■ About this task ■
Copying rule for the data below: pictures stay out, and only the lines from the one with "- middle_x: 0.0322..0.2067" down to the one with "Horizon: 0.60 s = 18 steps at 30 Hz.", inclusive, are repeated exactly.

■ Exercise data ■
++++++
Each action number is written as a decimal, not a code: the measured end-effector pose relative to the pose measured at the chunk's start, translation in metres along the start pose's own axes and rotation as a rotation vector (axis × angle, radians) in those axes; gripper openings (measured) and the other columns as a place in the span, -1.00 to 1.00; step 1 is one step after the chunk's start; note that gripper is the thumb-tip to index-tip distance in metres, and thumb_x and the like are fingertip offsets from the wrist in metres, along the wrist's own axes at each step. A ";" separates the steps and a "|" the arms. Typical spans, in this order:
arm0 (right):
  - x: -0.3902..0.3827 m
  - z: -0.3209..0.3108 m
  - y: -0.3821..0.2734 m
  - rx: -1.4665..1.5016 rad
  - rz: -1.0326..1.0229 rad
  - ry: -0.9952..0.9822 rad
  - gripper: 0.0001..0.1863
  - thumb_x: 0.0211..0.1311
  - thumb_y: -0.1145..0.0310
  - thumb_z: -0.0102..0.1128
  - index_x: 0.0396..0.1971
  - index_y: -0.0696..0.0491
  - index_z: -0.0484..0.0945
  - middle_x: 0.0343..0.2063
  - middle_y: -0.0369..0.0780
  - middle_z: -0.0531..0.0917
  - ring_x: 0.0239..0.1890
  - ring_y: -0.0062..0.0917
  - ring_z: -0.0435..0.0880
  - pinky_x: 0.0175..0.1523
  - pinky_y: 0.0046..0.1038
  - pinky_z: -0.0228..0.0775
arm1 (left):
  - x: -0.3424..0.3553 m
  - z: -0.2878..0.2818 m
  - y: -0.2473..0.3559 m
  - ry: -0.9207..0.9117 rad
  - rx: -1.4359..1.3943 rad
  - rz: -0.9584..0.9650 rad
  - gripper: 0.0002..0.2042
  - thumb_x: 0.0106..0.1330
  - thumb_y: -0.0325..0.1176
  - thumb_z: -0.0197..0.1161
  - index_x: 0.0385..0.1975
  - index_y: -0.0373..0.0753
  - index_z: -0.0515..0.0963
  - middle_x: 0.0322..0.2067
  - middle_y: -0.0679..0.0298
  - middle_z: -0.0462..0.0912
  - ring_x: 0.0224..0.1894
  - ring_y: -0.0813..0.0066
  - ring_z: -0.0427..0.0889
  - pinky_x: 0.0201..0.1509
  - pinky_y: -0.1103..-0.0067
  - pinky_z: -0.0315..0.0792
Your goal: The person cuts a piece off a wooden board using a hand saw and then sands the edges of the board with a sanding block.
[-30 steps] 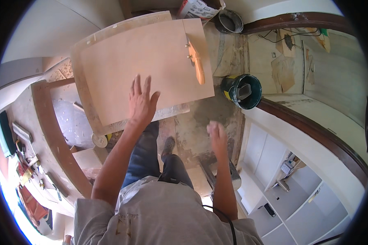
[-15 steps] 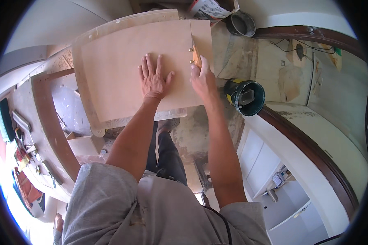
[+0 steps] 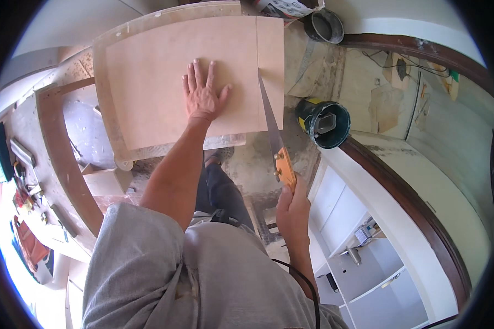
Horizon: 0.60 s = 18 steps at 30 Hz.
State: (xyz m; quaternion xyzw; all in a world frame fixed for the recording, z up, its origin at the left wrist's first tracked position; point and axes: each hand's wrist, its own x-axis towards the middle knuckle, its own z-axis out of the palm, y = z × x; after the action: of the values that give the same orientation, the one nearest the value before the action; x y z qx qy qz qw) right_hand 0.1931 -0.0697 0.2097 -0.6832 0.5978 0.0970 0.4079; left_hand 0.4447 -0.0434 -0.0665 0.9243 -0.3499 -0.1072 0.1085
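Right hand (image 3: 292,211) is gripping a handsaw (image 3: 273,140) by its orange wooden handle; the fingers are curling under and around the grip, mostly hidden from above, so only the back of the hand and the knuckles are showing. The saw blade is running up and slightly left from the handle, its long axis close to vertical in the view, tip pointing away from the person and sitting in a thin cut line in the board (image 3: 153,93). The teeth are too fine to make out. Left hand (image 3: 204,93) is lying flat on the board, palm down, fingers spread and pointing away, thumb out toward the blade but apart from it. The board, a pale brown sheet, is resting on a larger panel beneath; its near edge is hanging over the floor, and what is propping it is hidden. A dark bucket (image 3: 324,122) with a yellow-patterned side is standing on the floor just right of the blade. The person's legs are partly covered by a grey shirt (image 3: 164,274). White shelving (image 3: 362,247) is showing lower right, its contents too small to tell.
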 end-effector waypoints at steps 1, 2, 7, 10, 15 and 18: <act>0.017 0.004 -0.012 -0.045 -0.098 0.016 -0.63 0.58 0.34 -0.03 0.24 0.19 0.35 -0.23 0.25 0.65 -0.13 0.24 0.65 -0.11 0.04 0.47 | 0.000 0.000 0.000 -0.004 0.004 0.005 -0.15 0.40 0.34 0.04 0.63 0.12 0.05 0.63 -0.01 -0.12 0.67 0.04 -0.19 0.68 0.13 -0.30; 0.044 0.012 -0.024 -0.106 -0.068 0.014 -0.65 0.58 0.34 -0.02 0.21 0.19 0.36 -0.27 0.26 0.65 -0.15 0.24 0.65 -0.14 0.04 0.47 | 0.001 0.000 -0.001 -0.025 0.022 0.005 -0.15 0.39 0.35 0.04 0.63 0.13 0.04 0.63 -0.01 -0.13 0.67 0.03 -0.20 0.68 0.13 -0.30; 0.216 0.070 -0.068 -0.156 -0.347 0.110 -0.75 0.59 0.25 -0.03 -0.11 0.17 0.34 -0.29 0.25 0.67 -0.16 0.22 0.67 -0.18 0.14 0.47 | 0.002 0.000 -0.003 0.002 0.003 0.006 -0.14 0.38 0.36 0.05 0.63 0.13 0.04 0.63 -0.01 -0.13 0.67 0.02 -0.20 0.68 0.13 -0.28; 0.248 0.078 -0.082 -0.206 -0.316 0.069 -0.73 0.58 0.25 -0.03 -0.12 0.18 0.33 -0.29 0.26 0.68 -0.16 0.23 0.67 -0.14 0.15 0.49 | -0.001 -0.002 -0.001 -0.029 0.004 0.013 -0.13 0.38 0.36 0.05 0.63 0.12 0.04 0.63 -0.01 -0.13 0.67 0.03 -0.19 0.68 0.12 -0.28; 0.128 0.037 -0.053 -0.107 -0.242 0.010 -0.66 0.56 0.23 0.01 0.12 0.15 0.34 -0.22 0.28 0.67 -0.11 0.32 0.63 -0.10 0.18 0.45 | 0.000 -0.003 0.000 -0.013 0.035 0.014 -0.14 0.39 0.35 0.04 0.63 0.10 0.04 0.63 -0.01 -0.13 0.67 0.04 -0.19 0.67 0.10 -0.27; 0.018 0.006 -0.004 -0.023 0.039 -0.041 -0.64 0.57 0.28 -0.02 0.20 0.16 0.37 -0.11 0.26 0.65 -0.04 0.28 0.61 -0.05 0.05 0.47 | 0.000 0.000 -0.001 -0.046 0.023 0.005 -0.15 0.40 0.35 0.03 0.63 0.11 0.03 0.63 -0.01 -0.12 0.67 0.04 -0.19 0.68 0.10 -0.27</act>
State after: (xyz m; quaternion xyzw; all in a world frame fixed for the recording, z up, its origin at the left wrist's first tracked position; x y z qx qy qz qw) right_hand 0.2036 -0.0791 0.1965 -0.6740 0.6013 0.1259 0.4103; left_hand 0.4455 -0.0424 -0.0667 0.9219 -0.3558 -0.1242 0.0902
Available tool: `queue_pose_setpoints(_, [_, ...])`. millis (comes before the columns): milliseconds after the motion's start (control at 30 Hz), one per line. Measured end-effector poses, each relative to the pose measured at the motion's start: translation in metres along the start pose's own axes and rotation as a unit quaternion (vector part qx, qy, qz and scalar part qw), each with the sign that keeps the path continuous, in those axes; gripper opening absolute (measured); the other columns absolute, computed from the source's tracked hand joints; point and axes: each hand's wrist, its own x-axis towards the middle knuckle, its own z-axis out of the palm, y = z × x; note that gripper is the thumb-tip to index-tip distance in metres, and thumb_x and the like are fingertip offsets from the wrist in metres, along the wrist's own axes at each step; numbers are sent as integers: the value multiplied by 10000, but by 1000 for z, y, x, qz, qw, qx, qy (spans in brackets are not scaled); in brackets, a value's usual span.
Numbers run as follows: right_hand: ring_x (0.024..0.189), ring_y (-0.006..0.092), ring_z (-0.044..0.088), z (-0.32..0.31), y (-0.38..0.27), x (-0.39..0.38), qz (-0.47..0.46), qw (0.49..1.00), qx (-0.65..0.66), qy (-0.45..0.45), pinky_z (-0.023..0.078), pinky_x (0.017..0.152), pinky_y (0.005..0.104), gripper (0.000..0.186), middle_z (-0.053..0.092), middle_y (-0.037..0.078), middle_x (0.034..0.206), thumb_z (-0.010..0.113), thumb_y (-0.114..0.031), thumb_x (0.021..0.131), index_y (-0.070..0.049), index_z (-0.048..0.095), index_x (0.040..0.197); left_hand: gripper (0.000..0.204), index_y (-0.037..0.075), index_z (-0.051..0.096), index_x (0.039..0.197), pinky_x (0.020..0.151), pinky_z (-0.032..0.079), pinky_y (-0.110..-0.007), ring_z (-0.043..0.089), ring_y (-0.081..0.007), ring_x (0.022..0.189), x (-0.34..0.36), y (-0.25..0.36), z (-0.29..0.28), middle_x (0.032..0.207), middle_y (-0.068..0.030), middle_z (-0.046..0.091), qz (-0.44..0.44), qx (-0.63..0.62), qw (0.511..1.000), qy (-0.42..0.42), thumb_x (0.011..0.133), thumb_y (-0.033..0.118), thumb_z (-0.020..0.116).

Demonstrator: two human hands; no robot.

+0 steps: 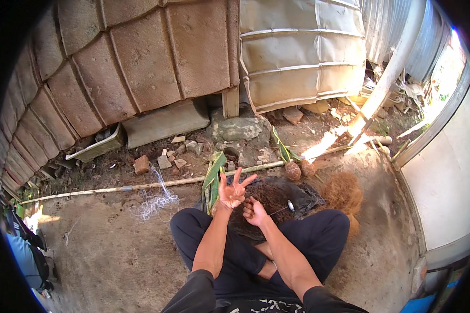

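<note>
My left hand [232, 194] is raised before me, index and middle fingers spread, the others partly bent, with fine thread seemingly around them. Just right and below, my right hand [254, 212] pinches a thin thread that runs down rightward. A small white spool-like object [290, 205] lies on dark fibrous material [266, 195] over a black plastic sheet [310, 194]. Long green variegated leaves [212, 178] lie behind my left hand. Loose orange-brown fibre [342, 195] is piled at the right. Two round fibre-wrapped balls [293, 171] sit behind the sheet, at least one with leaves.
A tangle of white string [154, 203] lies left on the concrete floor [104, 235]. A long pole [89, 192] crosses behind me, near broken stones [141, 166]. A slanted post [391, 83] and white panel [444, 167] stand at right; a blue-and-black bag [26, 255] is at the left edge.
</note>
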Motion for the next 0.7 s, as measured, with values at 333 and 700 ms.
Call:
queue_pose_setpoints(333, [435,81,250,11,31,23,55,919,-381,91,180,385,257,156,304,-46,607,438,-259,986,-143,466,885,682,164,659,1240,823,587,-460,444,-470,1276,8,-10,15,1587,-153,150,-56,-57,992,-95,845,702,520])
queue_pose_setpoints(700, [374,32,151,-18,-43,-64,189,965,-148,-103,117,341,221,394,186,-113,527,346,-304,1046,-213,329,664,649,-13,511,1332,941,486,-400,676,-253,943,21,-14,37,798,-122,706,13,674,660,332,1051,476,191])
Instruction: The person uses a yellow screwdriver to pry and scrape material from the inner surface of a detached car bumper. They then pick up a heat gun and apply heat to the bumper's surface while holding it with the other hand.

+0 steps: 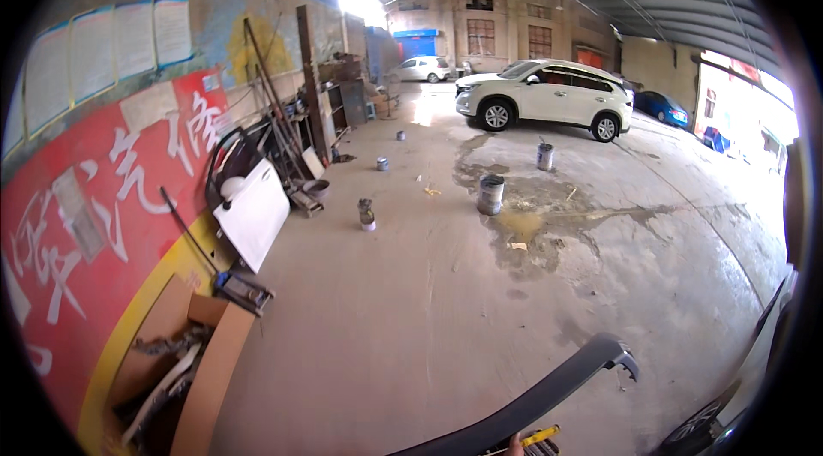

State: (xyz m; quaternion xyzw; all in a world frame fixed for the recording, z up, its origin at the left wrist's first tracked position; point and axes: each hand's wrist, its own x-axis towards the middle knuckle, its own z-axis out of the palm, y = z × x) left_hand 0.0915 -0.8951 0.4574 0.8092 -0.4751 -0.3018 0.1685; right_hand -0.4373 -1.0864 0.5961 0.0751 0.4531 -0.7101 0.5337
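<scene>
A long dark grey plastic car trim piece rises from the lower edge toward the right, its far end bent into a hook. Just a finger of what seems to be my right hand shows at the bottom, closed against the near edge of this trim. Right beside that finger a small yellow tool sticks out; its kind is unclear, and so is whether the hand grips it. Most of the hand is cut off below the picture. My left hand is out of view.
Paint-stained buckets and small cans stand on the concrete floor. A floor jack, a white panel and an open cardboard box line the left wall. A white car is parked ahead; another vehicle's side is close at right.
</scene>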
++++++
■ Solution to this task ■
  - middle_x: 0.0322..0.2067
  - middle_y: -0.0679..0.0298
  - middle_z: -0.0462..0.0912
  - ring_x: 0.0224..0.1894
  - ring_y: -0.0813..0.0066
  - ring_z: -0.0427..0.0889
  - pinky_x: 0.0201..0.1509
  - pinky_y: -0.1103..-0.0067
  - pinky_z: -0.0315..0.0792
Your goal: The person cuts a piece off a wooden board using a hand saw and then sands the edges of the board with a sanding block.
[-30 steps] 
[-15 steps] 
[+0 steps] 
Horizon: 0.60 s = 18 steps at 30 Hz.

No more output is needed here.